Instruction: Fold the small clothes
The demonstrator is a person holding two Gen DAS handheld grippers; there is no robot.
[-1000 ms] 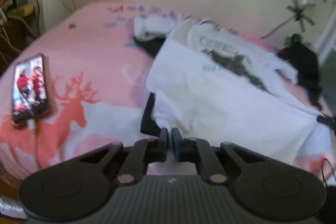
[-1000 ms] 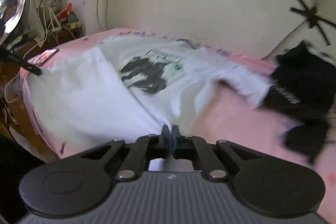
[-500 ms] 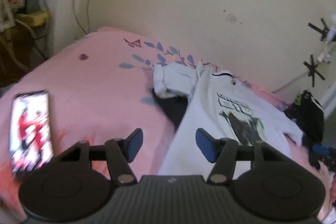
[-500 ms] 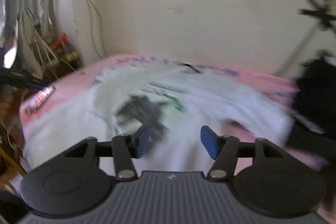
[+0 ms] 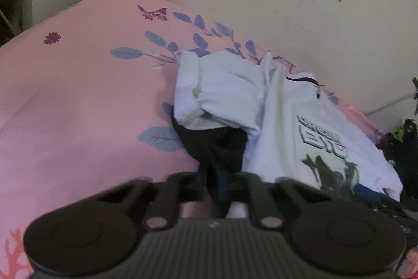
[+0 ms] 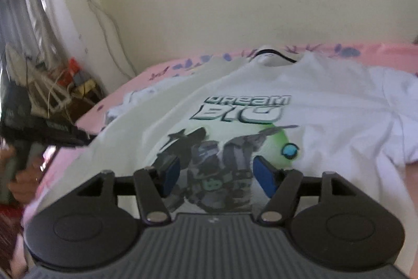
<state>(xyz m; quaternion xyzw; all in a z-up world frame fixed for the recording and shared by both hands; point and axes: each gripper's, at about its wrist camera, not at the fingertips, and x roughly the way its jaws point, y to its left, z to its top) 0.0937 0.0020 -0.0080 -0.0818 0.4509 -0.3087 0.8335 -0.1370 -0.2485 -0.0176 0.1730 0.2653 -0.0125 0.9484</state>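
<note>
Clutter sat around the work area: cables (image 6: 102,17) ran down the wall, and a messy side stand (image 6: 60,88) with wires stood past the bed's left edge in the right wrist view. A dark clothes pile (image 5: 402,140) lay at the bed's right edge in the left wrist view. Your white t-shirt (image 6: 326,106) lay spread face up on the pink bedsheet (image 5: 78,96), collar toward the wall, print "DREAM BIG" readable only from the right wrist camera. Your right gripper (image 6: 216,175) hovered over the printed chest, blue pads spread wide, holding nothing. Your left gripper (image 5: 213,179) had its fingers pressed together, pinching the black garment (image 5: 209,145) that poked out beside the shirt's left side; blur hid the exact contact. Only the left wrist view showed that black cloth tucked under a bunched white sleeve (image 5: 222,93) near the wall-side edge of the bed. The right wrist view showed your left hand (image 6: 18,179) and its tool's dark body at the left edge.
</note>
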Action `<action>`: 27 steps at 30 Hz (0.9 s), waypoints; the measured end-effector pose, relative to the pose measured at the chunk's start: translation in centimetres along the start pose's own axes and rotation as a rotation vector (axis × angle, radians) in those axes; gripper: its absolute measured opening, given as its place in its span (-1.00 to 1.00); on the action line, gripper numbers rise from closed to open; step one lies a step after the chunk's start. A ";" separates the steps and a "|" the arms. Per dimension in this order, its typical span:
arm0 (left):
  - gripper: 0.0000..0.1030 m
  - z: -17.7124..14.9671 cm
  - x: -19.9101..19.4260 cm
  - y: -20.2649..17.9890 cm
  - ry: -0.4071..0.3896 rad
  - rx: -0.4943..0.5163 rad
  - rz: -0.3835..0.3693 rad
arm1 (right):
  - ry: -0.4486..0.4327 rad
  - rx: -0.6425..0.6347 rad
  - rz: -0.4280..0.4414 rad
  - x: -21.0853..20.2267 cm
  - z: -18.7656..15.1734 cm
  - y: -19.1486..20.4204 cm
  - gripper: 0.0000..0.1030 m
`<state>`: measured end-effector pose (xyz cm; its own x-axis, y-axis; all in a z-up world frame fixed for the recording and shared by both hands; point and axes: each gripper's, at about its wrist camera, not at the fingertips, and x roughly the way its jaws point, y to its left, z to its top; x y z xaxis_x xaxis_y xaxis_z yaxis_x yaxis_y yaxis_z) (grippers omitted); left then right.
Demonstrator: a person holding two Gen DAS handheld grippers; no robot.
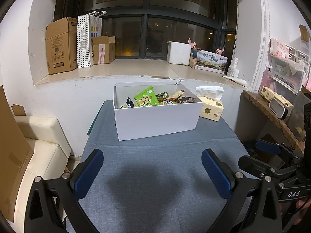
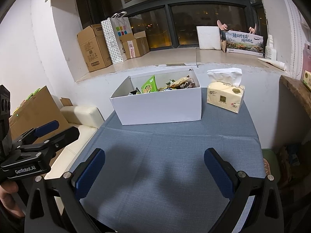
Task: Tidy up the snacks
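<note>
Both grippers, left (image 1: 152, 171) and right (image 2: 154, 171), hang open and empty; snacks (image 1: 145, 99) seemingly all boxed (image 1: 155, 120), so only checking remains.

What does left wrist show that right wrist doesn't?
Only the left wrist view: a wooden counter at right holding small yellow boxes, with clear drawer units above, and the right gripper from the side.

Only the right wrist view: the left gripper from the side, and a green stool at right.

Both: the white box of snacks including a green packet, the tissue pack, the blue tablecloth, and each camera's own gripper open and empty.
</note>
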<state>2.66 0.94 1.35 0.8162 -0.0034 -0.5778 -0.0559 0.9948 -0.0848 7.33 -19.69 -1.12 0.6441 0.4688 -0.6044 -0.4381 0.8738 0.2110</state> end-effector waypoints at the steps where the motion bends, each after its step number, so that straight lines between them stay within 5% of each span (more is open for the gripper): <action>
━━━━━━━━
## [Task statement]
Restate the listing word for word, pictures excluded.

## [Output]
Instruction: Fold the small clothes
The demonstrator is a person holding two Gen DAS handheld grippers; there is no robot.
[-1000 ms] 
[-1000 ms] 
[-500 ms] 
[-500 ms] 
[+0 ms] 
[+0 ms] 
<state>(xyz m; quaternion xyzw; all in a z-up world frame fixed for the recording and shared by both hands; point and axes: each gripper's, at about its wrist camera, not at the fingertips, and x roughly the way its jaws point, y to its left, z to its top) 0.0937 0.0020 -0.0080 -0.0818 0.4509 -0.3087 0.8335 -0.1370 -0.2485 -0.0176 0.1730 0.2653 -0.0125 0.9484</state>
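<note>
Clutter sat around the work area: cables (image 6: 102,17) ran down the wall, and a messy side stand (image 6: 60,88) with wires stood past the bed's left edge in the right wrist view. A dark clothes pile (image 5: 402,140) lay at the bed's right edge in the left wrist view. Your white t-shirt (image 6: 326,106) lay spread face up on the pink bedsheet (image 5: 78,96), collar toward the wall, print "DREAM BIG" readable only from the right wrist camera. Your right gripper (image 6: 216,175) hovered over the printed chest, blue pads spread wide, holding nothing. Your left gripper (image 5: 213,179) had its fingers pressed together, pinching the black garment (image 5: 209,145) that poked out beside the shirt's left side; blur hid the exact contact. Only the left wrist view showed that black cloth tucked under a bunched white sleeve (image 5: 222,93) near the wall-side edge of the bed. The right wrist view showed your left hand (image 6: 18,179) and its tool's dark body at the left edge.
</note>
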Action `<action>`: 27 steps at 30 Hz (0.9 s), waypoints; the measured end-effector pose, relative to the pose measured at the chunk's start: translation in centimetres along the start pose's own axes and rotation as a rotation vector (axis × angle, radians) in those axes; gripper: its absolute measured opening, given as its place in its span (-1.00 to 1.00); on the action line, gripper numbers rise from closed to open; step one lies a step after the chunk's start. A ";" separates the steps and a "|" the arms. Per dimension in this order, its typical span:
arm0 (left):
  - gripper: 0.0000..0.1030 m
  - z: -17.7124..14.9671 cm
  - x: -19.9101..19.4260 cm
  - y: -20.2649..17.9890 cm
  - ry: -0.4071..0.3896 rad
  - rx: -0.4943..0.5163 rad
  - rz: -0.3835..0.3693 rad
arm1 (right):
  - ry: -0.4486..0.4327 rad
  - rx: -0.6425..0.6347 rad
  - rz: -0.4280..0.4414 rad
  - x: -21.0853..20.2267 cm
  - z: -18.7656..15.1734 cm
  - y: -19.1486..20.4204 cm
  - gripper: 0.0000..0.1030 m
`<state>`: measured end-effector pose (xyz cm; its own x-axis, y-axis; all in a z-up world frame fixed for the recording and shared by both hands; point and axes: each gripper's, at about its wrist camera, not at the fingertips, and x roughly the way its jaws point, y to its left, z to its top; x y z xaxis_x xaxis_y xaxis_z yaxis_x yaxis_y yaxis_z) (grippers omitted); left then right.
Demonstrator: a person holding two Gen DAS handheld grippers; no robot.
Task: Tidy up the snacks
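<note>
Both grippers, left (image 1: 152, 171) and right (image 2: 154, 171), hang open and empty; snacks (image 1: 145, 99) seemingly all boxed (image 1: 155, 120), so only checking remains.

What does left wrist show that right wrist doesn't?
Only the left wrist view: a wooden counter at right holding small yellow boxes, with clear drawer units above, and the right gripper from the side.

Only the right wrist view: the left gripper from the side, and a green stool at right.

Both: the white box of snacks including a green packet, the tissue pack, the blue tablecloth, and each camera's own gripper open and empty.
</note>
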<state>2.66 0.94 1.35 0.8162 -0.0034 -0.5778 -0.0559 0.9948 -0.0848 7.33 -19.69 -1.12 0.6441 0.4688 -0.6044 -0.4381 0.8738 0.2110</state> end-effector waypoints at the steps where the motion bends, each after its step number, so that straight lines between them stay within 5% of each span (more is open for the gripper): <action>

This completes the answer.